→ **Exercise details**
All of the entries below are to be copied word for word.

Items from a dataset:
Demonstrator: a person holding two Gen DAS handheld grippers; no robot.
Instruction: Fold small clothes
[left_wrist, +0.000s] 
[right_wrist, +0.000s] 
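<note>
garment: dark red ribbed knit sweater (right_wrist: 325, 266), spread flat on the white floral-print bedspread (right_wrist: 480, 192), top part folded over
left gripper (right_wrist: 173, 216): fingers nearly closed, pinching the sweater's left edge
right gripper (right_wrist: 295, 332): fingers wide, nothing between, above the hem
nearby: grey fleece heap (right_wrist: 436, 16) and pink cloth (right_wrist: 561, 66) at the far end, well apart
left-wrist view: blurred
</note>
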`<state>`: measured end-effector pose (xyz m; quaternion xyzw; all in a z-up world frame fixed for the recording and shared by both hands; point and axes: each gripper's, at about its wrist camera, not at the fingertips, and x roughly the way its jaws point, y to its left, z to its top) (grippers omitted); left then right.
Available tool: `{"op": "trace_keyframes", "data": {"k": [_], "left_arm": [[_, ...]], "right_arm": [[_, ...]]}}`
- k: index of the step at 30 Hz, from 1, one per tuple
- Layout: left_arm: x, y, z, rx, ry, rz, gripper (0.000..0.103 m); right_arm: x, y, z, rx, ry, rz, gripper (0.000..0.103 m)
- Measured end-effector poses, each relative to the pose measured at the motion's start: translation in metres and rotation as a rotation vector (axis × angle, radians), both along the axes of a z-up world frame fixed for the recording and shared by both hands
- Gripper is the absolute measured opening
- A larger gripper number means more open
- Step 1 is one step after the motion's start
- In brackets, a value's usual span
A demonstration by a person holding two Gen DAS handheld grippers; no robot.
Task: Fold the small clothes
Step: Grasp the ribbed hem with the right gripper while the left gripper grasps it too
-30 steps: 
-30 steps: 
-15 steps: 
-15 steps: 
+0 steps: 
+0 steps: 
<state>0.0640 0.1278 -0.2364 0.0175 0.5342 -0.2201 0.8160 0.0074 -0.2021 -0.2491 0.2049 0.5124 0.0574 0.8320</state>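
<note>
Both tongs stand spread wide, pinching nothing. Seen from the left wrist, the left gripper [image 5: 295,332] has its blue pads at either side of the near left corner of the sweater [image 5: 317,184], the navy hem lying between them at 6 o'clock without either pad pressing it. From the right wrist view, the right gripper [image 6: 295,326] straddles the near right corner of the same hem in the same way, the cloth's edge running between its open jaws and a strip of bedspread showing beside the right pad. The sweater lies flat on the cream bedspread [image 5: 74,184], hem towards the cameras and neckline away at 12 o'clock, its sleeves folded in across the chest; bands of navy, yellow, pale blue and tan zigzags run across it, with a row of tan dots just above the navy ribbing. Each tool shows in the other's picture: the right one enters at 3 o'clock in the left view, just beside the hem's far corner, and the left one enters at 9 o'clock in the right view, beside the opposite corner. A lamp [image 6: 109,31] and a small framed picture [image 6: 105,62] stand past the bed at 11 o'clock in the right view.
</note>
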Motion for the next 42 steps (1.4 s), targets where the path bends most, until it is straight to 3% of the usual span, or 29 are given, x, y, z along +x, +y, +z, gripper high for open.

→ **Task response**
Demonstrator: a person holding two Gen DAS handheld grippers; no robot.
Instruction: Fold small clothes
[left_wrist, +0.000s] 
[right_wrist, +0.000s] 
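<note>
garment: dark red ribbed knit sweater (right_wrist: 325, 266), spread flat on the white floral-print bedspread (right_wrist: 480, 192), top part folded over
left gripper (right_wrist: 173, 216): fingers nearly closed, pinching the sweater's left edge
right gripper (right_wrist: 295, 332): fingers wide, nothing between, above the hem
nearby: grey fleece heap (right_wrist: 436, 16) and pink cloth (right_wrist: 561, 66) at the far end, well apart
left-wrist view: blurred
</note>
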`<state>`: measured end-effector pose (xyz m; quaternion xyzw; all in a z-up world frame fixed for the recording and shared by both hands; point and axes: each gripper's, at about its wrist camera, not at the fingertips, and x roughly the way its jaws point, y to its left, z to its top) (grippers omitted); left then right.
Available tool: `{"op": "trace_keyframes", "data": {"k": [_], "left_arm": [[_, ...]], "right_arm": [[_, ...]]}}`
- k: index of the step at 30 Hz, from 1, one per tuple
- Layout: left_arm: x, y, z, rx, ry, rz, gripper (0.000..0.103 m); right_arm: x, y, z, rx, ry, rz, gripper (0.000..0.103 m)
- Measured end-effector poses, each relative to the pose measured at the motion's start: translation in metres and rotation as a rotation vector (axis × angle, radians), both along the axes of a z-up world frame fixed for the recording and shared by both hands
- Gripper is the absolute measured opening
- A larger gripper number means more open
- Step 1 is one step after the motion's start
- In brackets, a value's usual span
A demonstration by a person holding two Gen DAS handheld grippers; no robot.
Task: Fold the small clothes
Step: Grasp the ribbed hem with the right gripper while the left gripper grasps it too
-30 steps: 
-30 steps: 
-15 steps: 
-15 steps: 
+0 steps: 
+0 steps: 
<state>0.0640 0.1278 -0.2364 0.0175 0.5342 -0.2201 0.8160 0.0074 -0.2021 -0.2491 0.2049 0.5124 0.0574 0.8320</state>
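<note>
Both tongs stand spread wide, pinching nothing. Seen from the left wrist, the left gripper [image 5: 295,332] has its blue pads at either side of the near left corner of the sweater [image 5: 317,184], the navy hem lying between them at 6 o'clock without either pad pressing it. From the right wrist view, the right gripper [image 6: 295,326] straddles the near right corner of the same hem in the same way, the cloth's edge running between its open jaws and a strip of bedspread showing beside the right pad. The sweater lies flat on the cream bedspread [image 5: 74,184], hem towards the cameras and neckline away at 12 o'clock, its sleeves folded in across the chest; bands of navy, yellow, pale blue and tan zigzags run across it, with a row of tan dots just above the navy ribbing. Each tool shows in the other's picture: the right one enters at 3 o'clock in the left view, just beside the hem's far corner, and the left one enters at 9 o'clock in the right view, beside the opposite corner. A lamp [image 6: 109,31] and a small framed picture [image 6: 105,62] stand past the bed at 11 o'clock in the right view.
</note>
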Motion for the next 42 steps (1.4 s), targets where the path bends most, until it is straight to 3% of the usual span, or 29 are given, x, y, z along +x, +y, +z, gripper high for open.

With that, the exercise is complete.